* _Instructions to follow_
For each line of the data below, test for "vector". Report only the number of lines that pass.
--- Data for analysis Enclosed Below ---
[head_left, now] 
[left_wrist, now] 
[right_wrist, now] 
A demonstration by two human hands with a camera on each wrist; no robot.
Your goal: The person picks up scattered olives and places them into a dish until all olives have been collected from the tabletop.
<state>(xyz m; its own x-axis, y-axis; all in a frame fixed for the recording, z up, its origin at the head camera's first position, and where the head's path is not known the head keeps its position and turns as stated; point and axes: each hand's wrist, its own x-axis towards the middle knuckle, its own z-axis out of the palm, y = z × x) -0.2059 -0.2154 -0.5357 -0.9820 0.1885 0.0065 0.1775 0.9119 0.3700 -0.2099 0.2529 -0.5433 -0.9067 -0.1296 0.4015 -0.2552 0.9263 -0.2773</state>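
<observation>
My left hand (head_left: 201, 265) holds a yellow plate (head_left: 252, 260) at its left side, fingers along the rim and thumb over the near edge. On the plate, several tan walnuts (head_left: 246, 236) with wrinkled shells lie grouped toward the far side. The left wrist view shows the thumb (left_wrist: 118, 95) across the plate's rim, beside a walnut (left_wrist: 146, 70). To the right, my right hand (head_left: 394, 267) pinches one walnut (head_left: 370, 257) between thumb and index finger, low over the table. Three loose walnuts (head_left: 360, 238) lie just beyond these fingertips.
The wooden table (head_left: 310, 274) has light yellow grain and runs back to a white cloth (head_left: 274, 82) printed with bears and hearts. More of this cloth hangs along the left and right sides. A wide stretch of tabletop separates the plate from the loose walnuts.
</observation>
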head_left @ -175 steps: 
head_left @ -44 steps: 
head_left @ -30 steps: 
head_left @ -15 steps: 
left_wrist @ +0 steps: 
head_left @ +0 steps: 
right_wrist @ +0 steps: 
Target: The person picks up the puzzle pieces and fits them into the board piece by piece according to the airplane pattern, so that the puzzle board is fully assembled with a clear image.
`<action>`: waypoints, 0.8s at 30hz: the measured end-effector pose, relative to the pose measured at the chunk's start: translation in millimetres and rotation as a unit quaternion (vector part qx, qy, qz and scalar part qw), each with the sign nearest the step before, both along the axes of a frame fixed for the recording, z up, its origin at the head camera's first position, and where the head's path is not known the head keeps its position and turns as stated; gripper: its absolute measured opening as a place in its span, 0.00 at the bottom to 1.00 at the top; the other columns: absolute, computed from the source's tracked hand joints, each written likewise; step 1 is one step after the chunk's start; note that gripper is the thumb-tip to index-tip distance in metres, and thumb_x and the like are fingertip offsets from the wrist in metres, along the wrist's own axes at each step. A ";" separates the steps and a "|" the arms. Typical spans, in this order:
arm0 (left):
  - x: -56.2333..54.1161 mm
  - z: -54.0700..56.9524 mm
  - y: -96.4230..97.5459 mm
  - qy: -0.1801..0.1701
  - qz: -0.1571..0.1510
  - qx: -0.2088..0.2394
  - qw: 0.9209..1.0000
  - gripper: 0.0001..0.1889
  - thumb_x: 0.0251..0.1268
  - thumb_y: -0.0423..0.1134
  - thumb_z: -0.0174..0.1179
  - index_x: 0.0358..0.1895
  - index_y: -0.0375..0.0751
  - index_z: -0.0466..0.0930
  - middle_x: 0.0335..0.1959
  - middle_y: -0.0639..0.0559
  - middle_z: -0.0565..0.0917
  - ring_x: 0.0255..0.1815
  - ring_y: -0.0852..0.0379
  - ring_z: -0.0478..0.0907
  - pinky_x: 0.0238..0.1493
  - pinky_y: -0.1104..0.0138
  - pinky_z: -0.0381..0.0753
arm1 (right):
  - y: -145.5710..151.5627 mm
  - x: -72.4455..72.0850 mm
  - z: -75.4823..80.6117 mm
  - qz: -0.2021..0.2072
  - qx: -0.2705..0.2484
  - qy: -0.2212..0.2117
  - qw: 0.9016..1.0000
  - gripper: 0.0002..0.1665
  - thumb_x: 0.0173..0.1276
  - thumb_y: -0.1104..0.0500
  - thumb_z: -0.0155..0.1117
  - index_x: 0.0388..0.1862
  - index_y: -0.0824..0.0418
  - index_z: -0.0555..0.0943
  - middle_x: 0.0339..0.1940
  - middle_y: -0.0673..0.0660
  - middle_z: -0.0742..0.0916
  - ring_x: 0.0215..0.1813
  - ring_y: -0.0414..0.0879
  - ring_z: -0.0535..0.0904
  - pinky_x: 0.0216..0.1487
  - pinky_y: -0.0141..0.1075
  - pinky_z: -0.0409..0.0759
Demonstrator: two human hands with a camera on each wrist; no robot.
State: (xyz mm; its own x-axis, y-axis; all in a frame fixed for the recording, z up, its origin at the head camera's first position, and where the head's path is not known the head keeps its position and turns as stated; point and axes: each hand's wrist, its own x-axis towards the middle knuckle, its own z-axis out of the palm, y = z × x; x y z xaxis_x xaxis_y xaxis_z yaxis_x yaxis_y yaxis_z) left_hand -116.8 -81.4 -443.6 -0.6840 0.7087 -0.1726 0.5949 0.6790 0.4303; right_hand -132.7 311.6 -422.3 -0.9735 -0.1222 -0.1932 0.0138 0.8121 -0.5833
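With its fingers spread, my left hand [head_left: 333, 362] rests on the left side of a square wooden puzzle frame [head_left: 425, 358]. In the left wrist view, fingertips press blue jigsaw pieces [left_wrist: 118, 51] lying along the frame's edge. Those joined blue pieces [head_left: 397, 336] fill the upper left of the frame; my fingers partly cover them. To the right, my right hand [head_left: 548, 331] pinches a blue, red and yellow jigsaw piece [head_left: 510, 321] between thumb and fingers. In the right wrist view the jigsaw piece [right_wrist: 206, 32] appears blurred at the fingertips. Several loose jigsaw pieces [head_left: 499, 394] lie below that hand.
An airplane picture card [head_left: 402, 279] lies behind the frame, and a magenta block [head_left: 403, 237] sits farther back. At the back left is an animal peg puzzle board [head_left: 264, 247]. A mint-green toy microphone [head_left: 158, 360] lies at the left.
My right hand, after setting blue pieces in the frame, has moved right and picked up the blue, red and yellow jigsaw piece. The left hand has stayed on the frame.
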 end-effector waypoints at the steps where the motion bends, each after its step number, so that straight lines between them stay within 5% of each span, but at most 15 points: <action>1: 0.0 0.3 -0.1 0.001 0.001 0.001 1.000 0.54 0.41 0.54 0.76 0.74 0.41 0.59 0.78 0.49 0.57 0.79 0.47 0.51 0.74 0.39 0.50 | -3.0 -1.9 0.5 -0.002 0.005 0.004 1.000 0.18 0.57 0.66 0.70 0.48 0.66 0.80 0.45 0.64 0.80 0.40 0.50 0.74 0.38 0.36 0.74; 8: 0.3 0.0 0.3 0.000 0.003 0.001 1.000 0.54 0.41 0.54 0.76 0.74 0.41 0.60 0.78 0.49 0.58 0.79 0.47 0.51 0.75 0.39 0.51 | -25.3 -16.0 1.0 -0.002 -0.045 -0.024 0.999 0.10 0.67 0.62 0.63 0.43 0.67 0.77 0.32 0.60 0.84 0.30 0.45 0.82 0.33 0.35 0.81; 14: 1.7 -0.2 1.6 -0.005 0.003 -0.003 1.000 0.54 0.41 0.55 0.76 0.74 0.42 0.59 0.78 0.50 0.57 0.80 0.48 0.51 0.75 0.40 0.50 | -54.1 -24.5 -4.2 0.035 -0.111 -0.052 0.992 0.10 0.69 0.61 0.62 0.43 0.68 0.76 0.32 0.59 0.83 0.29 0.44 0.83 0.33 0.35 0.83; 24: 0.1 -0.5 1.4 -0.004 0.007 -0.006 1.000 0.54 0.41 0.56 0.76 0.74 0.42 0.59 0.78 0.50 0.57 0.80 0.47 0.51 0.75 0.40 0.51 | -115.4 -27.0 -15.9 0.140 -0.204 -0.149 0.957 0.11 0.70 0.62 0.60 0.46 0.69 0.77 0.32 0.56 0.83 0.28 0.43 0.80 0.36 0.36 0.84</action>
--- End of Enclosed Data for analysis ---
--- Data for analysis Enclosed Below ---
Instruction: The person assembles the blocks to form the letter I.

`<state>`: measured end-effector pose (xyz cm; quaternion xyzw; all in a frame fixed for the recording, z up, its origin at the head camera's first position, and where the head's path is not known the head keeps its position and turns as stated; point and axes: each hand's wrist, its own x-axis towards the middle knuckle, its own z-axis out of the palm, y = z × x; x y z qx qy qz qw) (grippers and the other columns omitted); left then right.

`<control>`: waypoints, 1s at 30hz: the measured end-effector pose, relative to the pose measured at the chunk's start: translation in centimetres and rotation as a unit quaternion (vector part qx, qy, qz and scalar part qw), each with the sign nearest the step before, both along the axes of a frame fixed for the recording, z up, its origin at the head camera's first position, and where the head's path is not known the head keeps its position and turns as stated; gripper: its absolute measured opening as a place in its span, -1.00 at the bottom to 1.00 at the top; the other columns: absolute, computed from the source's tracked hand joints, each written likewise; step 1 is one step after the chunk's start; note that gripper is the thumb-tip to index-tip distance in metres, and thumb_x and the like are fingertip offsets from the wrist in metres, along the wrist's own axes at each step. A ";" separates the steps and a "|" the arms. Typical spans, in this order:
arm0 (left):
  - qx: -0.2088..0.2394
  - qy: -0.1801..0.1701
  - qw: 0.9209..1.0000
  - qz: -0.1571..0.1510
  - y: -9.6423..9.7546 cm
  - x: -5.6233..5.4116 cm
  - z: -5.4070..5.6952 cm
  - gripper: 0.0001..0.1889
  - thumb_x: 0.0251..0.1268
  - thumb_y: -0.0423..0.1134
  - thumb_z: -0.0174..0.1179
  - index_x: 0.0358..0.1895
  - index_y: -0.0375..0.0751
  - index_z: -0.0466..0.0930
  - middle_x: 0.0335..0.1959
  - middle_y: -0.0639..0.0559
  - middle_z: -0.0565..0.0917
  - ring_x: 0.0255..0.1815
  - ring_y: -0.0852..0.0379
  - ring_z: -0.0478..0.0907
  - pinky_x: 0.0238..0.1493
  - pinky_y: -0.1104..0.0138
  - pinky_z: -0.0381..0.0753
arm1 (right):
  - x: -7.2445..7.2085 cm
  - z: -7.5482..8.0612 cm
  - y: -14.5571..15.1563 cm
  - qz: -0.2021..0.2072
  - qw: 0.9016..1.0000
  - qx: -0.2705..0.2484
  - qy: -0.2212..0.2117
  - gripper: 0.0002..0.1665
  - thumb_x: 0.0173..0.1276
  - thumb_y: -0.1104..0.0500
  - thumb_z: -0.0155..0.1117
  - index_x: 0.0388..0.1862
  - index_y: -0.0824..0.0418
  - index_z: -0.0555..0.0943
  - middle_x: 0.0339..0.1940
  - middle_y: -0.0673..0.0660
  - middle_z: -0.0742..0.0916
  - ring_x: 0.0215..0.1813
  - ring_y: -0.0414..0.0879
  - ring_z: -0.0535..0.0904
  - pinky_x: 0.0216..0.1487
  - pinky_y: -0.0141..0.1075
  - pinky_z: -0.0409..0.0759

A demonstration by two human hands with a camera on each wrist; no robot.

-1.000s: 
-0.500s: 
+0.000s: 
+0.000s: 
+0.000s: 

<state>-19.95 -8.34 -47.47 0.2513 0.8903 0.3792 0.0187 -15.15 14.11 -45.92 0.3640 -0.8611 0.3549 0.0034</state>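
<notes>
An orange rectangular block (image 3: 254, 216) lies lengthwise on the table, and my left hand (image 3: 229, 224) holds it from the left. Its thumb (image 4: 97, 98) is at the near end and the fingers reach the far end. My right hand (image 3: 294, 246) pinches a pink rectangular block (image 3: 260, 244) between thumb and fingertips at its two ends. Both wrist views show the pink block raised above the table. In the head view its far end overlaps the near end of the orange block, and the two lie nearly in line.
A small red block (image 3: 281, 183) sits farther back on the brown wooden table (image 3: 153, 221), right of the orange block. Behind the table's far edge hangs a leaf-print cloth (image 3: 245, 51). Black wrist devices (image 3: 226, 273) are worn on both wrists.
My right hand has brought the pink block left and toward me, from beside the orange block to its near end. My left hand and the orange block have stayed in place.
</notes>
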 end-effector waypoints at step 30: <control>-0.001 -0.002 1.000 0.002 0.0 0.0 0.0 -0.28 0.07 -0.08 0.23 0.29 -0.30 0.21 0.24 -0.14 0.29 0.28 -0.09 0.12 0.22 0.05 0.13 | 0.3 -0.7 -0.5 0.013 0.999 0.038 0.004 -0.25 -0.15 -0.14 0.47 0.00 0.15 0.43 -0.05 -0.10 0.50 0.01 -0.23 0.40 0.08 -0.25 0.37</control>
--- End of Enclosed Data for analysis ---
* _Exercise result_
2